▶ **Brief**
Go through the entries below, tally each line with the string "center", and give the final number by itself.

Collected data:

*** Block opens ***

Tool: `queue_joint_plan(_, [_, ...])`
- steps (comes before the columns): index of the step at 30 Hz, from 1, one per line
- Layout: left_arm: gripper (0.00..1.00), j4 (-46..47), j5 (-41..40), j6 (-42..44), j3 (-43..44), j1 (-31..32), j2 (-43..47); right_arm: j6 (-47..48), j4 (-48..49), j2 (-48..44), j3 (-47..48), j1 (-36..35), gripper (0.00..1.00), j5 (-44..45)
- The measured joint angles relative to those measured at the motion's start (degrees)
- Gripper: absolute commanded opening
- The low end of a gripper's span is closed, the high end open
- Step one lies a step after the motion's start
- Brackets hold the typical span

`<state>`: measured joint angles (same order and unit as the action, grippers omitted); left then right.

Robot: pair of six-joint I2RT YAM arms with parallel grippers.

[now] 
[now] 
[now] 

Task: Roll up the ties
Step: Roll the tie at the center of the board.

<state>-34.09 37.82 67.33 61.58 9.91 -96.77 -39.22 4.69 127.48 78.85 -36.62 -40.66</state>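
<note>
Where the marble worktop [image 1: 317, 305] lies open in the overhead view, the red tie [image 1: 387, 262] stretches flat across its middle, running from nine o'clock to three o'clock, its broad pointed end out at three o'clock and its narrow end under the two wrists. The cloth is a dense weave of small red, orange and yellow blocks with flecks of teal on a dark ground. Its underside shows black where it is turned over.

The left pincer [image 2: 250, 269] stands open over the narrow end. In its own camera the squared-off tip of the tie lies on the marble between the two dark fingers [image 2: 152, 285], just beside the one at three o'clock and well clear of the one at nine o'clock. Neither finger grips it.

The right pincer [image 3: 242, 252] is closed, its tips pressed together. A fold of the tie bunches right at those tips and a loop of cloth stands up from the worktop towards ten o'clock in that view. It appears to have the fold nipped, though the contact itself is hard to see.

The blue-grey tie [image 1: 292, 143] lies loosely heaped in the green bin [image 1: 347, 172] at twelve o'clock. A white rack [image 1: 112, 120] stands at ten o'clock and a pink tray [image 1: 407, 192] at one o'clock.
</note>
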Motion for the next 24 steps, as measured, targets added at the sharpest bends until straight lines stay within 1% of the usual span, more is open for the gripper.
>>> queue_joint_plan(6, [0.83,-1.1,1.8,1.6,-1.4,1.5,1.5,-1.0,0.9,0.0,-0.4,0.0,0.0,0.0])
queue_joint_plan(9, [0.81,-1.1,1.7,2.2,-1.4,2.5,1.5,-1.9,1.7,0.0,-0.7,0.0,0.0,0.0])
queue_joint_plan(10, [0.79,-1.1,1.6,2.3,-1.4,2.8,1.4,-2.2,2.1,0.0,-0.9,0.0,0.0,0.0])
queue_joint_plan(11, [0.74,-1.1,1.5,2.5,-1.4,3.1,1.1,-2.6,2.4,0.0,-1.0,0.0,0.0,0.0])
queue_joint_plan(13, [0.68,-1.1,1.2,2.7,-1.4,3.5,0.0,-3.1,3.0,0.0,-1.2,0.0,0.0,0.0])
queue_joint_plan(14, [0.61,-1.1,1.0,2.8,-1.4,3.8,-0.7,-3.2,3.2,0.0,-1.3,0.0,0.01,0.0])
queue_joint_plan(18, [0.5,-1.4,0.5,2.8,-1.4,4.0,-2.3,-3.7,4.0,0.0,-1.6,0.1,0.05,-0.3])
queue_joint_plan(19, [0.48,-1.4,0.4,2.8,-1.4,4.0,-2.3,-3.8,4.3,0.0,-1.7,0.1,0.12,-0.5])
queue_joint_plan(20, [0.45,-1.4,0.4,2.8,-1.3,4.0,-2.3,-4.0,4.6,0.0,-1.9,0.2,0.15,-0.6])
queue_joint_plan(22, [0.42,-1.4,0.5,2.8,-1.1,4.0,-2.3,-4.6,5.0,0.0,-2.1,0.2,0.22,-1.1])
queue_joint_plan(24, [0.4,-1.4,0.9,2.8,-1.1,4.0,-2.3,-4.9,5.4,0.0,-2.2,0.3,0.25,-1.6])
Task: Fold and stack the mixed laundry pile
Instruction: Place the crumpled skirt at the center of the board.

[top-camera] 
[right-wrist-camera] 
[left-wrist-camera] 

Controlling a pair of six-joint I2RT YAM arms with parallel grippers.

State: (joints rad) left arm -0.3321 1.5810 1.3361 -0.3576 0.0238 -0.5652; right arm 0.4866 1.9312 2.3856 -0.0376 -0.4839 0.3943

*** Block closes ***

▶ **Answer space**
2